Exercise: Give only the number of lines in the data that contain the word "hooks".

-------

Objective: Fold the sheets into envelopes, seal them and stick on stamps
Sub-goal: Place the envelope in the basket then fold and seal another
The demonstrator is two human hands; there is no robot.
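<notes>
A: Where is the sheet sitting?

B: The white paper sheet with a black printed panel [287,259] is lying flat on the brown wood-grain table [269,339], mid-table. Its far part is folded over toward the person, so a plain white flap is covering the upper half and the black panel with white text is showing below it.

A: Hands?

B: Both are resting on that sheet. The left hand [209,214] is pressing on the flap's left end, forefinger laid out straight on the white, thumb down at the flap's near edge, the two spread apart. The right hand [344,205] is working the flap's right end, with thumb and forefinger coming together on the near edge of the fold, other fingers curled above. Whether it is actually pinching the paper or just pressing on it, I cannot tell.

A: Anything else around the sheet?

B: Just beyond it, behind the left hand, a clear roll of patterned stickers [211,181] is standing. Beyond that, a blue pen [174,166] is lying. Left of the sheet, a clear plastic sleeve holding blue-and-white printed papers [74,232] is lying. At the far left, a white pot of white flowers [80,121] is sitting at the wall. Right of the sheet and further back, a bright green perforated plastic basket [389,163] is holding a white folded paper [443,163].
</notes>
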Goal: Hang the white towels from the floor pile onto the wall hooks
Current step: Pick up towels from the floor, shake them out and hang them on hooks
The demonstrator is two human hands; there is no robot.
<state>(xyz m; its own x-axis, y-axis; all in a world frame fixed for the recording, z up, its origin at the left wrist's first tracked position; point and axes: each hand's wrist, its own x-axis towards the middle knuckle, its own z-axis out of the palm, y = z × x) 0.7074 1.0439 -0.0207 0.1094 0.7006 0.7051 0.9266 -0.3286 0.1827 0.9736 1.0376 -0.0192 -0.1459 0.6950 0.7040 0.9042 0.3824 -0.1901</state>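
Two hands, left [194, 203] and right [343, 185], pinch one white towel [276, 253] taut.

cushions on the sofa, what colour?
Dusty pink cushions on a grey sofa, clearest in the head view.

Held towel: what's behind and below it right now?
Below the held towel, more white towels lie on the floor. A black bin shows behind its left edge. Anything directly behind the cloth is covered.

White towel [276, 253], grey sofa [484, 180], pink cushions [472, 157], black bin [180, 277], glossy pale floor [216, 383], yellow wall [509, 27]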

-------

Written solution: 2